Work required: Please return the full listing below without altering anything.

Dataset extract:

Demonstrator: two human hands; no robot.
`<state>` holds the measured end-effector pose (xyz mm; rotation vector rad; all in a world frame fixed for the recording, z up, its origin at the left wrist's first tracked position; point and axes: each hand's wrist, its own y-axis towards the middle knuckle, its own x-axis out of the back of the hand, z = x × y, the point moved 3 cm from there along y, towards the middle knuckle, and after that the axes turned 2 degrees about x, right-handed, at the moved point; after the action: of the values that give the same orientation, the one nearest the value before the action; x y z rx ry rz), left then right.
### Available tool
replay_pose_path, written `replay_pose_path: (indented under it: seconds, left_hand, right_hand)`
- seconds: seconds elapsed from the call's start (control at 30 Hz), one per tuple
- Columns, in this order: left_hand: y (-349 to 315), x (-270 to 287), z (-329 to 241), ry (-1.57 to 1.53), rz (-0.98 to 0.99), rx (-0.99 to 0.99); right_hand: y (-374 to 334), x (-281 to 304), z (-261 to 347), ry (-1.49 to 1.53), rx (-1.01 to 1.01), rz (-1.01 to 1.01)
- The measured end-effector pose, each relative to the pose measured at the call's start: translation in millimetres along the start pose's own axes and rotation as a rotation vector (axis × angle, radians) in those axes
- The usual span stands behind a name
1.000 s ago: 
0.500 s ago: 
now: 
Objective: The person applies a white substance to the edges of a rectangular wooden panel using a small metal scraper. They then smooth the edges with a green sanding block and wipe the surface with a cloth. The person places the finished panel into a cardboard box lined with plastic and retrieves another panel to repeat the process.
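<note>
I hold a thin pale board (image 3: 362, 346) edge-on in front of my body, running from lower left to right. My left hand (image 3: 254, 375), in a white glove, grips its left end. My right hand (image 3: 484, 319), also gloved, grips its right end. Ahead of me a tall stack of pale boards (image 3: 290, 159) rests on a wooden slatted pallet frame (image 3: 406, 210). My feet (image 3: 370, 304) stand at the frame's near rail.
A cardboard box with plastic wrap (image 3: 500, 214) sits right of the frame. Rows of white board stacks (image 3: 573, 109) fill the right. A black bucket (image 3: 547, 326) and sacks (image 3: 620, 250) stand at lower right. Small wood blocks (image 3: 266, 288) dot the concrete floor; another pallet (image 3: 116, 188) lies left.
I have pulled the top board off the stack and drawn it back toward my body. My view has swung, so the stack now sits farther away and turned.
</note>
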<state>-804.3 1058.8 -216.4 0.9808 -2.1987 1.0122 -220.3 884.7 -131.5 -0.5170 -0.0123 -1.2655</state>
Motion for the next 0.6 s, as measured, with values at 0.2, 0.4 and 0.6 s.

Exercise response:
Demonstrator: two human hands; no robot.
`<state>` holds the measured end-effector pose (xyz mm; rotation vector rad; all in a world frame fixed for the recording, z up, its origin at the left wrist's first tracked position; point and axes: each hand's wrist, its own y-axis towards the middle knuckle, its own x-axis out of the back of the hand, z = x × y, the point moved 3 cm from there along y, towards the middle knuckle, and after that the axes turned 2 degrees about x, right-handed, at the moved point; after the action: of the values that give the same orientation, the one nearest the value before the action; x y z rx ry rz), left then right.
### Available tool
replay_pose_path, written `replay_pose_path: (indented under it: seconds, left_hand, right_hand)`
- seconds: seconds elapsed from the call's start (control at 30 Hz), one per tuple
- Columns, in this order: left_hand: y (-349 to 315), x (-270 to 287), z (-329 to 241), ry (-1.57 to 1.53), rz (-0.98 to 0.99), rx (-0.99 to 0.99); right_hand: y (-374 to 334), x (-281 to 304), z (-261 to 347), ry (-1.49 to 1.53), rx (-1.01 to 1.01), rz (-1.01 to 1.01)
- The measured end-effector pose, each relative to the pose measured at the call's start: translation in millimetres along the start pose's own axes and rotation as a rotation vector (axis × angle, radians) in those axes
- The usual span stands behind a name
1.000 s ago: 
0.500 s ago: 
now: 
Objective: The person applies a white substance to the edges of a rectangular wooden panel using a small metal scraper. They then smooth the edges with a green sanding block and wipe the surface with a cloth. The person places the finished panel into a cardboard box lined with plastic and retrieves another panel to repeat the process.
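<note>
I hold a thin pale board (image 3: 362, 346) edge-on in front of my body, running from lower left to right. My left hand (image 3: 254, 375), in a white glove, grips its left end. My right hand (image 3: 484, 319), also gloved, grips its right end. Ahead of me a tall stack of pale boards (image 3: 290, 159) rests on a wooden slatted pallet frame (image 3: 406, 210). My feet (image 3: 370, 304) stand at the frame's near rail.
A cardboard box with plastic wrap (image 3: 500, 214) sits right of the frame. Rows of white board stacks (image 3: 573, 109) fill the right. A black bucket (image 3: 547, 326) and sacks (image 3: 620, 250) stand at lower right. Small wood blocks (image 3: 266, 288) dot the concrete floor; another pallet (image 3: 116, 188) lies left.
I have pulled the top board off the stack and drawn it back toward my body. My view has swung, so the stack now sits farther away and turned.
</note>
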<state>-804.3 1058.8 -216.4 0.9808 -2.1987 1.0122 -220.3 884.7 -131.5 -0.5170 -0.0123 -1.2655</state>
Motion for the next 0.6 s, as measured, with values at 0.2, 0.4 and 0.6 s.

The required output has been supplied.